L’intervention qui survient en milieu de tour, sans qu’aucun signal n’ait annoncé la fin du tour, peut être considérée comme interruption délibérée. Ce type d’interruption se produit dans la ’pause intra’ ou en chevauchement médian et se réalise quelquefois dans le chevauchement concurrentiel :
(1) (Répliques 5 : 191-206)
191 J : bon ben si vous ne l’avez pas dit tant mieux, en revanche, quand vous dites il faut une régulation, politique, des phénomènes économiques c’est pas un socialiste comme moi qui je dirais le contraire
192 T : oui mais les socialistes français ont accepté ce marché //mondial (?)

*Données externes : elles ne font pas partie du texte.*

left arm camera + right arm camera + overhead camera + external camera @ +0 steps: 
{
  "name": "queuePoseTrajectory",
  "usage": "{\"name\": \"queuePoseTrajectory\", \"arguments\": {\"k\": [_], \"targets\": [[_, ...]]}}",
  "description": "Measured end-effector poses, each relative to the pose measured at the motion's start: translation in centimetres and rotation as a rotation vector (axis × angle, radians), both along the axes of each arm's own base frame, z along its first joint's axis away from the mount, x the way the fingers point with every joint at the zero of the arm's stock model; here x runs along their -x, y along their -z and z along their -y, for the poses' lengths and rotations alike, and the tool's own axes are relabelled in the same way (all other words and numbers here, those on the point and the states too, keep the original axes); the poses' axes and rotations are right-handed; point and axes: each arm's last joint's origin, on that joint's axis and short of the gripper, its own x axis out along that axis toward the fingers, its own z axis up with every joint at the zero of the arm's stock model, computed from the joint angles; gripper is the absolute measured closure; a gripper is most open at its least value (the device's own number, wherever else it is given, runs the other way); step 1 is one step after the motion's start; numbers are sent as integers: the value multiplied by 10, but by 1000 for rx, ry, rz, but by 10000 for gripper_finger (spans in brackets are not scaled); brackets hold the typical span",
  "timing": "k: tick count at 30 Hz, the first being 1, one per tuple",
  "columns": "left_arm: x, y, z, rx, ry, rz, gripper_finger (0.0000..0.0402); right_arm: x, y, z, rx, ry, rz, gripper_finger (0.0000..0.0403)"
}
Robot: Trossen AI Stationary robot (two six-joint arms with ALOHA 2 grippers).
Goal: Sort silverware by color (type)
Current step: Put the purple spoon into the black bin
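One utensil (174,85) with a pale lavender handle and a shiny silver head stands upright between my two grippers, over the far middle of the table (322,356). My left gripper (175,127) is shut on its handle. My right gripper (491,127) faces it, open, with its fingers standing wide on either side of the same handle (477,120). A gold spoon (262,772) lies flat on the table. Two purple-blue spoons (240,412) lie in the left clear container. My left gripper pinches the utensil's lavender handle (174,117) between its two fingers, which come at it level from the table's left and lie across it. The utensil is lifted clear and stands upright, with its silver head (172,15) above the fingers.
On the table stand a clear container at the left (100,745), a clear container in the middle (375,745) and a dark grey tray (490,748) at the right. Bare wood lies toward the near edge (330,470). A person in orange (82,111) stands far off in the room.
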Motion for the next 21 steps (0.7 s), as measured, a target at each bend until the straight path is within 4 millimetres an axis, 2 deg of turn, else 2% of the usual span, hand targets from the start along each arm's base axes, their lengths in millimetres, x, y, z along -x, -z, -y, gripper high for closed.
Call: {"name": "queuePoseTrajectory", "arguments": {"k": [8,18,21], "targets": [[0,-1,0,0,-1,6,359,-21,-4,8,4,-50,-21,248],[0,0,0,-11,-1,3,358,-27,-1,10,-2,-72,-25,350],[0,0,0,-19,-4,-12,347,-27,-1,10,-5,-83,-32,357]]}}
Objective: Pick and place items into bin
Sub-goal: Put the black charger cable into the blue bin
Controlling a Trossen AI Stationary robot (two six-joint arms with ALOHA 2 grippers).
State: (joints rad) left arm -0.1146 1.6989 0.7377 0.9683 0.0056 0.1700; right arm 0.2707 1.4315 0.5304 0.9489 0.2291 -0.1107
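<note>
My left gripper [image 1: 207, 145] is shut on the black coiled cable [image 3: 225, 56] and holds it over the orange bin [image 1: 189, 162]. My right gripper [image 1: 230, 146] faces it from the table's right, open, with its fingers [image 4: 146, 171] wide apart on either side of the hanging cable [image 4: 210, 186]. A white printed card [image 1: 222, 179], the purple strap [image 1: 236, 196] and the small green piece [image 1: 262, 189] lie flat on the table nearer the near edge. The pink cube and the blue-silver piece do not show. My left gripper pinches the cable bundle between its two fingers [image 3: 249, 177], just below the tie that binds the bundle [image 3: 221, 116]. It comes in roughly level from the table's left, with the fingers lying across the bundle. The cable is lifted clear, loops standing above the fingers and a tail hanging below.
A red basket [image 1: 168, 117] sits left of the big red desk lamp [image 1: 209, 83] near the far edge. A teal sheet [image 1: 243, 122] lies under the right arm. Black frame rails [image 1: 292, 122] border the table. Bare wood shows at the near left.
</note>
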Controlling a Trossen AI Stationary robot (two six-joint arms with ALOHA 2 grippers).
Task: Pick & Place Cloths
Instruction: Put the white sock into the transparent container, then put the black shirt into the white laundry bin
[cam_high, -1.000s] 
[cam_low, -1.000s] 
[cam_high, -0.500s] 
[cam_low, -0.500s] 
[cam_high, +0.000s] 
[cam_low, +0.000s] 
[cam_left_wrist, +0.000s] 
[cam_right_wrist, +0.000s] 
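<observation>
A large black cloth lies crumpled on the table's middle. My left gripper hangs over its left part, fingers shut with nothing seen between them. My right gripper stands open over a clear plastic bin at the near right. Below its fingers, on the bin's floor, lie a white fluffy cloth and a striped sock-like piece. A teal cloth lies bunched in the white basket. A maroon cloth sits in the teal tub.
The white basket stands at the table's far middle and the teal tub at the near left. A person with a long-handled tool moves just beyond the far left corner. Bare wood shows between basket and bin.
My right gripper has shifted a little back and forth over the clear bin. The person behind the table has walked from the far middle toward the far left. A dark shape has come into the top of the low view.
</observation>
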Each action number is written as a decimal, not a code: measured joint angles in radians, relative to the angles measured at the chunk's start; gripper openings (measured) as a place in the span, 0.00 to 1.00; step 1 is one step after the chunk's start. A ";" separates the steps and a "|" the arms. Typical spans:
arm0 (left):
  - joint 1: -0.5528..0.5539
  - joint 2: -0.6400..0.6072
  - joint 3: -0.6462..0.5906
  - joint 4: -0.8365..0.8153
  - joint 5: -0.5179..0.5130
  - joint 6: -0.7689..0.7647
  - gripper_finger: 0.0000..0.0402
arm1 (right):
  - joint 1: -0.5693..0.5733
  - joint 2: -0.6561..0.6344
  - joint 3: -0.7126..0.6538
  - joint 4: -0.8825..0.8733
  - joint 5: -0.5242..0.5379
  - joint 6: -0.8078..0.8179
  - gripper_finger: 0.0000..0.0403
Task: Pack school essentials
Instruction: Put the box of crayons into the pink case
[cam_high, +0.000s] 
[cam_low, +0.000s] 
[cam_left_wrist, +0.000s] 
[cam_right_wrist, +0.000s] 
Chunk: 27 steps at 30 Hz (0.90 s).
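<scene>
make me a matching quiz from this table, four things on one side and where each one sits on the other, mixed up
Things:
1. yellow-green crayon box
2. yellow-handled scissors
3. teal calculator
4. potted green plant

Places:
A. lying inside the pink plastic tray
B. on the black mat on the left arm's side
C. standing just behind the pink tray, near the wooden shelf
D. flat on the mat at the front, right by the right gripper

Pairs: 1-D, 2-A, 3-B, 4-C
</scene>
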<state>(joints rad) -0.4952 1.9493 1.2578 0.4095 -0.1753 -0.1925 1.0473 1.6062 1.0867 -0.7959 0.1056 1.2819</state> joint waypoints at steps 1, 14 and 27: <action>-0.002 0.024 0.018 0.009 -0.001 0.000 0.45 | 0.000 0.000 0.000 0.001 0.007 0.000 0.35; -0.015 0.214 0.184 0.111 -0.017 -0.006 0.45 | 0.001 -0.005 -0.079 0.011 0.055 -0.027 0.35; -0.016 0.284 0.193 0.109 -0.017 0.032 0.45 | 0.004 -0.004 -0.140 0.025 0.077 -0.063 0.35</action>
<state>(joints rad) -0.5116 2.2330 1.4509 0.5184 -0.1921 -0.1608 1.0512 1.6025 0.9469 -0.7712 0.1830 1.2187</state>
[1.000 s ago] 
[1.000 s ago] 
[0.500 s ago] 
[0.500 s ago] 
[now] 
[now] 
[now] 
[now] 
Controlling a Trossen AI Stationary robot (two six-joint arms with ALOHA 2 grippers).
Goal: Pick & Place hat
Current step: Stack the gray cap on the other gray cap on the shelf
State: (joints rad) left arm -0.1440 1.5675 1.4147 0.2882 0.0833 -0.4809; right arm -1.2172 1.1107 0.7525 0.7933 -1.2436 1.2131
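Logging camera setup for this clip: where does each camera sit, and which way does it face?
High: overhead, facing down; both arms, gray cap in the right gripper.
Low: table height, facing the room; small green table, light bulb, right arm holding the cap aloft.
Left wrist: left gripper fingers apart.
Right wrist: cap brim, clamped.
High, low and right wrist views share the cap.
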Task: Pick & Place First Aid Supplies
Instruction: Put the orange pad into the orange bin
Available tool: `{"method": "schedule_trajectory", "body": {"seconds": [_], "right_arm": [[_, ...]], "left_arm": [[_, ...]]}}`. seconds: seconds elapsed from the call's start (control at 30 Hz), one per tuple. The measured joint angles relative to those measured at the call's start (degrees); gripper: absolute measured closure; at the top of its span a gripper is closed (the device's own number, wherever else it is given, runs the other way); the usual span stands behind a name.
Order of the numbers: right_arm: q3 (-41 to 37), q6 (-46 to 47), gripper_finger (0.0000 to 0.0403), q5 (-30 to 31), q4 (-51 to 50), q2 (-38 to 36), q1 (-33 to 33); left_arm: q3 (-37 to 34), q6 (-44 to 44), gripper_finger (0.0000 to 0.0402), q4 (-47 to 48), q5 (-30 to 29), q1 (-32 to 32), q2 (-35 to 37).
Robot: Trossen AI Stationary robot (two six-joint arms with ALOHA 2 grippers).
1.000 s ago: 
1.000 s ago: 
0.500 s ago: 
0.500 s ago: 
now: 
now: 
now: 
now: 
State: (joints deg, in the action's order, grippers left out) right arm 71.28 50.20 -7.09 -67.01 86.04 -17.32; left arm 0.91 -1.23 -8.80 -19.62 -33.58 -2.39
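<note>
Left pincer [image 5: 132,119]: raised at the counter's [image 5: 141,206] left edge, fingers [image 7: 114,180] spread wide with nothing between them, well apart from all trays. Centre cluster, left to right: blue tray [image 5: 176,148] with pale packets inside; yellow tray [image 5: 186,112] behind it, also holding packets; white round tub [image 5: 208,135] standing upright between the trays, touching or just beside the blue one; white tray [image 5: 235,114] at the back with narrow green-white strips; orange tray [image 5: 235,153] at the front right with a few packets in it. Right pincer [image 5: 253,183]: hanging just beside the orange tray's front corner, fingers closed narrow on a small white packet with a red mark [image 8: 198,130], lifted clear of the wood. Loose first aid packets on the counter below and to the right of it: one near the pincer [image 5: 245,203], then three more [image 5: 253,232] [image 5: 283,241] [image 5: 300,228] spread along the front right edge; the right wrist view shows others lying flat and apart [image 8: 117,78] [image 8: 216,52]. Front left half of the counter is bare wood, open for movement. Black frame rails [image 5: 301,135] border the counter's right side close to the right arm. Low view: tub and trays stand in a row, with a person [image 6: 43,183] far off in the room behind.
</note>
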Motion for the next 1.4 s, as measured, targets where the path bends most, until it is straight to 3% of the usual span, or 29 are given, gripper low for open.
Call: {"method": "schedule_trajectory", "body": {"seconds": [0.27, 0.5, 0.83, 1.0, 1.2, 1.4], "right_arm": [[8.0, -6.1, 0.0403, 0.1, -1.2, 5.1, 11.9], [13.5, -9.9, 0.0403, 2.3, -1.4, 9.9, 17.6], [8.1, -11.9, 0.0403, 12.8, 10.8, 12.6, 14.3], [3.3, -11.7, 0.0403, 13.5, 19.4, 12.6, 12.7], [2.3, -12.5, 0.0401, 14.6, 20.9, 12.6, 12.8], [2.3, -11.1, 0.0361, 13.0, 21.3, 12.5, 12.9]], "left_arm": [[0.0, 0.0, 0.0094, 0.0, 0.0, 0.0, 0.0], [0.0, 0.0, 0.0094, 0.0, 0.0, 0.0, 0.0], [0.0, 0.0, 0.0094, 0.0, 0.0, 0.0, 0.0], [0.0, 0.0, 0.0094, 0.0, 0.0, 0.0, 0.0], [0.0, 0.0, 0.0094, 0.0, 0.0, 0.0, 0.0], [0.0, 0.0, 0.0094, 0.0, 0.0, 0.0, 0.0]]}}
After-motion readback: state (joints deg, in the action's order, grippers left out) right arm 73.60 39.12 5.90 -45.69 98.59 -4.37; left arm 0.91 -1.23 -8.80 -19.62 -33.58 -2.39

→ 193 J : //écoutez oui mais bien sûr
→ 194 T : //ils disent que c’est incontournable (?) c’est pour ça que les gens votent Le Pen
→ 195 J : //qu’on a accepté attendez attendez je dis je dis que le problème c’est pas le problème
→ 196 T : //ils voient bien quand les choses aucune différence aucune
→ 197 J : //n’est pas l’acceptation, mais Le Pen n’a pas refusé, même Le Pen n’a pas refusé
198 F : Le Pen Le Pen au contraire il est très libéral
→ 199T : //de toutes façons je ne représente pas M. Le Pen ici
→ 200 J : //je dis que le problème n’est pas, le problème n’est pas, d’accepter ou de refuser l’industrialisation /ou le marché bon il est de savoir ce que l’on fait dans une
201 F : /ou le marché
202 J : société de marché. Bon, je ne connais pas actuellement d’alternative au marché
203 T : moi je dirais alors
204 J : alors attendez non, non, non
205 F : Jacques Juillard
206 J : à partir de là, que disent les socialistes que dit aussi Adam Smith et c’est ça qui est amusant, c’est qu’Adam Smith fait exactement la même chose c’est que le l’univers économique est une exception, et que lorsque les autres sphères, la sphère politique, la sphère morale, la sphère religieuse, la sphère artistique sont dominées par les critères du marché alors on est dans la régression on est dans une menace des barbaries, on oublie toujours que les grands libéraux du 18ème ont dit ces choses-là
Dans l’extrait ci-dessus, on assiste à une compétition plus ou moins longue (191-197) pour prendre la parole entre les deux débatteurs (Denis Tilinac et Jacques Juillard). La compétition fait appel à un processus de négociation où un candidat en compétition cède la parole et l’autre continue à parler, ou bien elle finit par l’intercession de l’animateur. Ainsi dans l’exemple (1), la tentative d’interruption de Tilinac est en 204 contestée par son interlocuteur (Juillard), et l’alternance des tours s’établit en 205 par la sélection et/ou par la ratification du locuteur auto-sélectionné.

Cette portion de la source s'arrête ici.